Do Truco ao Tiro: Violência, Educação e a Sociedade em Colapso ("A violência é o último refúgio dos incapazes." — Isaac Asimov)
Há uma inquietação que me acompanha. Por mais que eu tente afastá-la, ela sempre retorna, cada vez mais pesada. Não sou dado a sensacionalismos, mas o que ouvi recentemente me chocou profundamente e deixou um gosto amargo na boca. Um homem de 56 anos foi baleado pelo próprio filho em Rio Verde, Goiás. O autor dos disparos, um jovem de apenas 20 anos, declarou, com fria sinceridade, que o tiro havia sido um erro, que sua intenção era acertar o irmão. Mas não acertou. Não sei o que me assusta mais: a tragédia em si ou o enredo banal de uma briga familiar que culmina em violência extrema. O mais perturbador, talvez, seja o que isso revela sobre nós e os caminhos que estamos percorrendo.
O cenário era simples: uma casa no Jardim Adriana, uma noite que se arrastava com uma confraternização, um jogo de truco entre amigos do irmão mais novo, e o pai, de maneira aparentemente comum, pedindo que eles se retirassem. Era isso o que acontecia antes do caos se instalar. Um simples pedido, uma pequena frustração, que acabou desencadeando o que só pode ser chamado de desespero, mas também de uma tragédia que não deveria ter ocorrido.
O jovem, armado até os dentes, disparou e errou. O pai, atingido pela bala, ficou em estado regular. Mas o que isso diz sobre a construção de uma vida? A polícia apreendeu duas carabinas, uma pistola e um revólver. O homem, proprietário das armas, possuía registro de Caçador, Atirador e Colecionador (CAC). Eu parei por um instante, tentando compreender o que aquilo representava.

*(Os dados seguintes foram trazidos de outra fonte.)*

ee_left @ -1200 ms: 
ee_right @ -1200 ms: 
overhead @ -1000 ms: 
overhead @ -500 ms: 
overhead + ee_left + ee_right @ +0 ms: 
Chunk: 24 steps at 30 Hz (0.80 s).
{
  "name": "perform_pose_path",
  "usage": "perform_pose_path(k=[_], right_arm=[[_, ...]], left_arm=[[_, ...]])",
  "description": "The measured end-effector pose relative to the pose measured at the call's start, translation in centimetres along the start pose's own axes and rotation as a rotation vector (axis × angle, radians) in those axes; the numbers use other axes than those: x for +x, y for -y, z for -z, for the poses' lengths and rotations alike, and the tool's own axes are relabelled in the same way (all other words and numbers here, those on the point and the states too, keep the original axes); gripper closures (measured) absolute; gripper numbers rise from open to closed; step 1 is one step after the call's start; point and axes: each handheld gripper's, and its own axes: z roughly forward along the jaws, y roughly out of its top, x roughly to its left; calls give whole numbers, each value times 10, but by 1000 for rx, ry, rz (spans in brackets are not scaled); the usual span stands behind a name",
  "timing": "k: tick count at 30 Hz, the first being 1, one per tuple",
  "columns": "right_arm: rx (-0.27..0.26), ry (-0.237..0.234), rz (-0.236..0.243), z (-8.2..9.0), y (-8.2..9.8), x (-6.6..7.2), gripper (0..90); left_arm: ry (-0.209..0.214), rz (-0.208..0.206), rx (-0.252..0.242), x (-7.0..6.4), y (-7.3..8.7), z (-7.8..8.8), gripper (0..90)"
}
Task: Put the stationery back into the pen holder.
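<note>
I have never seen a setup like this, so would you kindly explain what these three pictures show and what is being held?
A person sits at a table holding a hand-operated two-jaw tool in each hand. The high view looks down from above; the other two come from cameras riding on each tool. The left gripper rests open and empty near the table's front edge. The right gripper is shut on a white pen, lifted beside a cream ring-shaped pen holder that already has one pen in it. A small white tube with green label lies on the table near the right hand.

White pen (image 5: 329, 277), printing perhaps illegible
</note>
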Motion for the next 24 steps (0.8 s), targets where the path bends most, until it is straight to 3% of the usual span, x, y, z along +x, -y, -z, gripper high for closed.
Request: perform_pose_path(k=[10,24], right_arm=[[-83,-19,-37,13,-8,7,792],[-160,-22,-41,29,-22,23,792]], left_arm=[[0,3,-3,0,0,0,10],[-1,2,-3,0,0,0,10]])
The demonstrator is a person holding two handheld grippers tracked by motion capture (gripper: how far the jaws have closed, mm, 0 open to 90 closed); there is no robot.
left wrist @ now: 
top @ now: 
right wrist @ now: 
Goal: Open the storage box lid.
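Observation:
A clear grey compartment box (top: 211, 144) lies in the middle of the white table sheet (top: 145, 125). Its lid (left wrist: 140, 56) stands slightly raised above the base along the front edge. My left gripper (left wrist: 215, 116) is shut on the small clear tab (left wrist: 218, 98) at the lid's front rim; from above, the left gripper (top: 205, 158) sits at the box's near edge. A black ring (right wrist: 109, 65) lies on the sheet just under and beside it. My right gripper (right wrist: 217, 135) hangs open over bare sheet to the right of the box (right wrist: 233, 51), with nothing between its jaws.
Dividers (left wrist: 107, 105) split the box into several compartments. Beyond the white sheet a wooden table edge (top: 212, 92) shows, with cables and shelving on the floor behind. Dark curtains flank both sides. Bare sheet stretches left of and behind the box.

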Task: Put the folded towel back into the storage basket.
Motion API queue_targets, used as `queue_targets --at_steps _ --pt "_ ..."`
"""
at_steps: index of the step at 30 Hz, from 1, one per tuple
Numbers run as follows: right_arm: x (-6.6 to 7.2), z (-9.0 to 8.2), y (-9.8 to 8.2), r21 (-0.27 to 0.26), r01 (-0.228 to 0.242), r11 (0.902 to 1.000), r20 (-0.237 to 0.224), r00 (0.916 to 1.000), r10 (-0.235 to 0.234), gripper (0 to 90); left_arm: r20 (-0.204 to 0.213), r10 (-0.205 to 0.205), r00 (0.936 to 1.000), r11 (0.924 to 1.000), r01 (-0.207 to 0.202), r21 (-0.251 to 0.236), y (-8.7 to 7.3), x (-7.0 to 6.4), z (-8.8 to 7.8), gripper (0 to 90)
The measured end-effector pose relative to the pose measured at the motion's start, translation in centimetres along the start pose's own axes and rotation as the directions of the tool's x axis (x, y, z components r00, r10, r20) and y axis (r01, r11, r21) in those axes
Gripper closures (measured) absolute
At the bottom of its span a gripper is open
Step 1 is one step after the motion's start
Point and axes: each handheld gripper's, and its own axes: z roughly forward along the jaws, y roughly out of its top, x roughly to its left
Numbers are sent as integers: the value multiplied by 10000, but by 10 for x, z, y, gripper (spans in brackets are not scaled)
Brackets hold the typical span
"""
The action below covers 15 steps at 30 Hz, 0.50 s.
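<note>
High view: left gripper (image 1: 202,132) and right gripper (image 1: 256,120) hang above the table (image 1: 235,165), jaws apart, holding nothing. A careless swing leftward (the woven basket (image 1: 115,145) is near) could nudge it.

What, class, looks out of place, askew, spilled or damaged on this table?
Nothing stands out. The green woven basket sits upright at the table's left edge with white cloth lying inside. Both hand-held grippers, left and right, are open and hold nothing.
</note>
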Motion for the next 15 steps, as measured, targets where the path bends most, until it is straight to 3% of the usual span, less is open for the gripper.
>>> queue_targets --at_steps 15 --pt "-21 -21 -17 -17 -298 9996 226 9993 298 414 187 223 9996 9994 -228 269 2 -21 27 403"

No entanto, minha mente logo saltou para outro lugar. O que me assusta ainda mais, o que me inquieta de maneira mais pungente, é ver cenas que não são diferentes, mas um reflexo cruel dessa mesma banalização da violência. No meu dia a dia como professor, vejo alunos do Ensino Médio levando baralhos para a sala de aula e jogando truco durante a aula. Já não sei mais o que fazer quando tento interromper esse ciclo, esse trivial desrespeito, e sou acusado de ser racista, homofóbico ou machista. O professor, que busca apenas um mínimo de ordem, se vê em um embate onde as palavras se tornam facas afiadas, cortando qualquer tentativa de ação. O aluno, aparentemente sem limites, com as mãos na mesa e a voz alta, dizendo "truco", sente-se livre, e eu, na minha posição, só tento sobreviver ao dia.
O que me choca é a naturalização de comportamentos tão destrutivos, a indiferença que vai se formando aos poucos e corrói os alicerces da convivência. A violência, em suas mais diversas formas, se infiltra na escola, nas casas e no nosso cotidiano. E o pior: não parece mais ser uma exceção, mas sim uma regra. O professor, agora refém de acusações fáceis, se vê sem poder de ação, perdido em uma batalha que não escolheu, lutando contra um sistema que não mais o valoriza.
Às vezes, penso que o pior ainda está por vir. Essa espiral de descaso e insensibilidade em relação ao outro parece só tender a piorar. Eu sou apenas um professor, mas a reflexão que trago é de todos nós. Onde nos perderemos, se não soubermos reverter esse processo, se não conseguirmos valorizar a verdadeira educação, o respeito mútuo e o cuidado com o outro? Eu fico com essa dúvida, essa angústia que me corrói, e me pergunto: o que será de nossos filhos, de nossas crianças, se não conseguirmos olhar para tudo isso com mais atenção e humanidade?
1. O que o caso de violência familiar em Rio Verde revela sobre as relações interpessoais e os valores sociais contemporâneos?
2. Como a banalização da violência, observada tanto no caso específico quanto no cotidiano escolar, afeta a construção de uma convivência harmoniosa na sociedade?
3. De que maneira a presença de armas e o registro de Caçador, Atirador e Colecionador (CAC) influenciam as dinâmicas familiares e a percepção de segurança nas famílias?
4. Qual o impacto do desrespeito e da falta de limites no ambiente escolar sobre a autoridade do professor e a educação dos alunos?
5. Como a naturalização da violência e o processo de indiferença podem comprometer a qualidade da educação e o futuro das próximas gerações?